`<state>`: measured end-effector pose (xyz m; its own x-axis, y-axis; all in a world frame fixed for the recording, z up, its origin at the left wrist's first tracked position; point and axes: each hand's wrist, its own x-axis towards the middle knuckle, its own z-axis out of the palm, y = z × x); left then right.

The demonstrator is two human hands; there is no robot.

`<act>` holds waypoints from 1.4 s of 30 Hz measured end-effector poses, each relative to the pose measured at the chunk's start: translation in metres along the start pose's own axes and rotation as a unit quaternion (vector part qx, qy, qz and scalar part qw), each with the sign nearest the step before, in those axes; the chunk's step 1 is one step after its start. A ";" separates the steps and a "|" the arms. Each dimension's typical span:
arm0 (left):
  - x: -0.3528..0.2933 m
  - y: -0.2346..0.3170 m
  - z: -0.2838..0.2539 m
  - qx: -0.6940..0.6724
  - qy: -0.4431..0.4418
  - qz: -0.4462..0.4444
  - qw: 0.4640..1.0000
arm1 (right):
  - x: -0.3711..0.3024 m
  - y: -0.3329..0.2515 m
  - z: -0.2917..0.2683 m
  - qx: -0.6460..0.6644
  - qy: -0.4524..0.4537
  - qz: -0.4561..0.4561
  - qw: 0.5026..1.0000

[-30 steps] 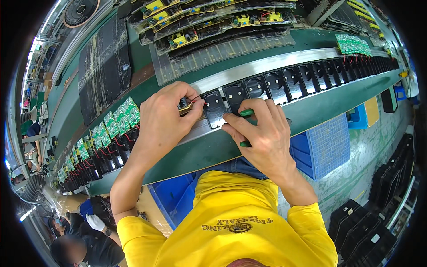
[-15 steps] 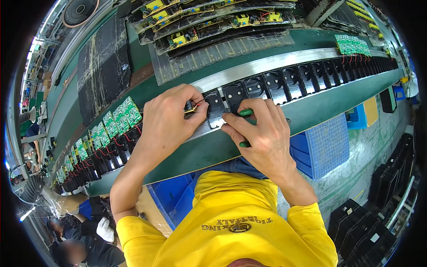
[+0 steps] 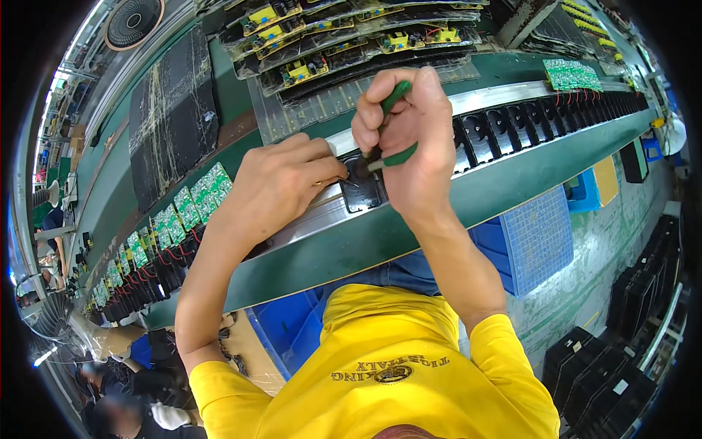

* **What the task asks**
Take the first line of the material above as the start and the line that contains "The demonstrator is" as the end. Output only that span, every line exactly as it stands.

* **Exercise solution**
`<state>`: measured end-effector pose (xyz m; its own x-axis, y-axis; all in a world frame fixed for the recording, z up, its origin at the left wrist's first tracked position; point and axes: each hand's wrist, its own x-axis towards the middle knuckle, its own z-axis out of the palm, y = z × x); left then right.

The demonstrator is two human hands; there is no robot.

Output for this exercise is now complete.